## AIM OF THE EXERCISE
Search the material below for the string "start". Return every line that holds it.

## SUPPLIED INFORMATION
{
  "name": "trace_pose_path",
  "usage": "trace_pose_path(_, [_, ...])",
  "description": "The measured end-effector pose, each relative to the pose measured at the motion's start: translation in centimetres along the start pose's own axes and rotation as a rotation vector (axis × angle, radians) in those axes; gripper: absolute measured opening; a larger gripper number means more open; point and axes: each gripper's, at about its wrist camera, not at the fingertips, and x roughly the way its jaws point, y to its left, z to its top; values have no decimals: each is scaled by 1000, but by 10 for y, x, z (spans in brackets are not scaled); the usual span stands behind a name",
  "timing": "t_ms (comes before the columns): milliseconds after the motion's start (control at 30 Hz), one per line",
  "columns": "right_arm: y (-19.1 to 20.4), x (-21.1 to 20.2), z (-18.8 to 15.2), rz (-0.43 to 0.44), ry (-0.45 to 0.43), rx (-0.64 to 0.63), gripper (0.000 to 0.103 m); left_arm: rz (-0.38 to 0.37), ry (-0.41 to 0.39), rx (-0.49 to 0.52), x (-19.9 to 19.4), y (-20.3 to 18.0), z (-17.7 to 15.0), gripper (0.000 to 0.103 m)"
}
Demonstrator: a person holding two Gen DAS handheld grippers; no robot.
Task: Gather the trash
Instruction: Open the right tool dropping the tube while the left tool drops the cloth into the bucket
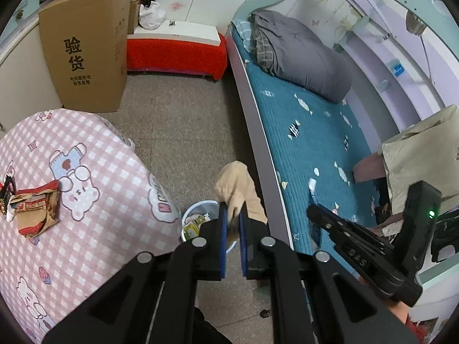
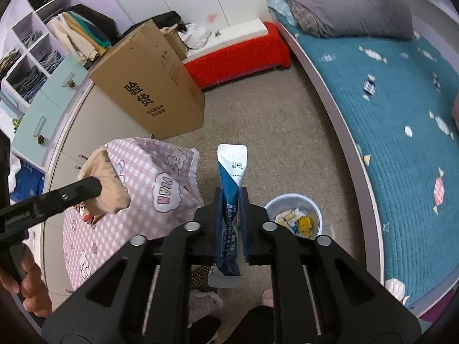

## SOLUTION TO THIS TASK
  "description": "The measured end-effector pose, each relative to the pose measured at the motion's start: translation in centimetres along the start pose's own axes and rotation as a rotation vector (axis × angle, radians) in those axes; gripper: absolute measured opening; a larger gripper number means more open; point and axes: each gripper's, at about its wrist camera, not at the fingertips, and x roughly the way its jaws point, y to its left, z to its top; values have no decimals: each is scaled by 1000, but by 10 for y, x, z (spans in brackets are not scaled); the usual span stands behind a name",
  "timing": "t_ms (comes before the columns): milliseconds after the motion's start (control at 30 Hz), one per line",

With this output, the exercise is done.